Kristin Kontrol - X-Communicate (Sub Pop)

Kristin Kontrol – X-Communicate (Sub Pop)

Orange Juice once urged their listeners to “rip it up and start again.”  Having spent years under her alias Dee Dee in fuzz-pop outfit Dum Dum Girls, Kristin Welchez realised it was time to start from scratch.  Clutching her love of classic 80s pop and 90s R&B, and spurred on by an uninhibited show by Perfume Genius, she wrote 62 songs for her new project Kristin Kontrol.  Only ten of those songs made the cut on to X-Communicate, the record that symbolizes Welchez’s musical rebirth, and they’re all glittering examples of often nostalgic pop and disco.

At the beginning, though, it feels as if Welchez is trying to draw Dum Dum Girls fans into her new world by including some comforting and familiar guitar riffs.  ‘Show Me’ has flourishes of saxophone and smatterings of tribal percussion that really are a compelling draw, but also lo-fi riffs.  ‘White Street’ owes even more to Welchez’s past thanks to the swirling, fuzzy guitar that permeates the song, and particularly the chorus.  Nevertheless, its electronic beats and Welchez’s knack for writing a ridiculously catchy chorus plant it firmly in alt-pop territory; the outro even has echoes of Haim.  ‘(Don’t) Wannabe’ steps further towards lo-fi rock, but Welchez balances this with ethereal vocal loops and crystalline synths reminiscent of Enya.  Elsewhere, ‘Face 2 Face’ is a strangely gothic moment harking back to mid-80s Siouxsie and the Banshees, a curious combination of pop pomp and post-punk riffs that works surprisingly well.
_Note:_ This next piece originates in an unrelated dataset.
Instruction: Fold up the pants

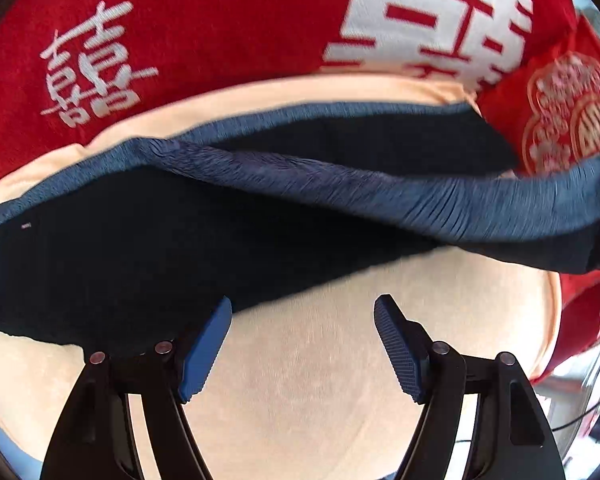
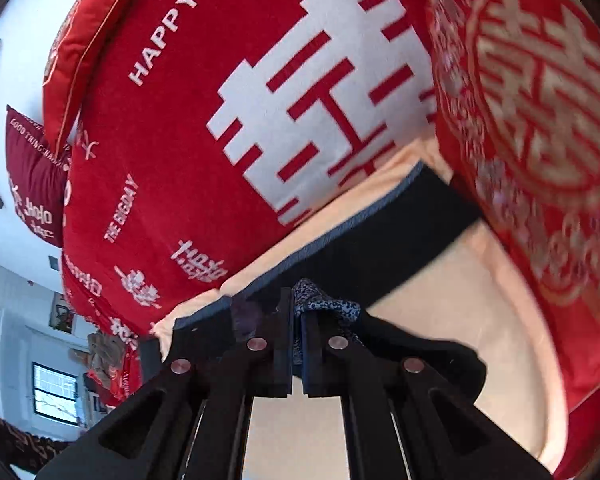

Welchez finally completely breaks free on the title track.  Yes, it has an extended outro that features a guitar lick New Order would have grasped at in their prime, but for the most part it’s a glowing example of how to write a powerful pop song.  The fast-paced electronic bleeps and beats are repetitive but minimal enough to not grate, allowing Welchez to manoeuvre between hushed tones in the verses and full on diva in the chorus.  It’s almost impossible not to sing along to ‘X-Communicate’ after a while.  It’s followed by ‘Skin Shed,’ a cosmic roller-coaster between contemporary EDM and classic disco that’s almost like Goldfrapp at their glittering best.

X-Communicate doesn’t always pull off the nostalgia factor, though.  ‘Drive the Night’ does a good job of sounding like a missing track from Madonna’s Ray of Light but is also oddly dated as a result.  ‘What Is Love’ makes a nice attempt at turning down the lights at first, but when the chorus rolls around and Welchez starts singing “What is love/ Did I ever know” over a mid-tempo 80s power ballad melody, it all gets a bit cheesy.  Despite attempts at a powerful vocal performance, ‘Going Thru the Motions’ sounds flatter and less emotionally wrought than it probably should considering the subject matter.

Welchez’s debut under the Kristin Kontrol moniker doesn’t completely excommunicate her past though, when it does, it’s often an absorbing pop record.  It may have a few missteps here and there, but X-Communicate is a solid foundation for Kristin’s future endeavours.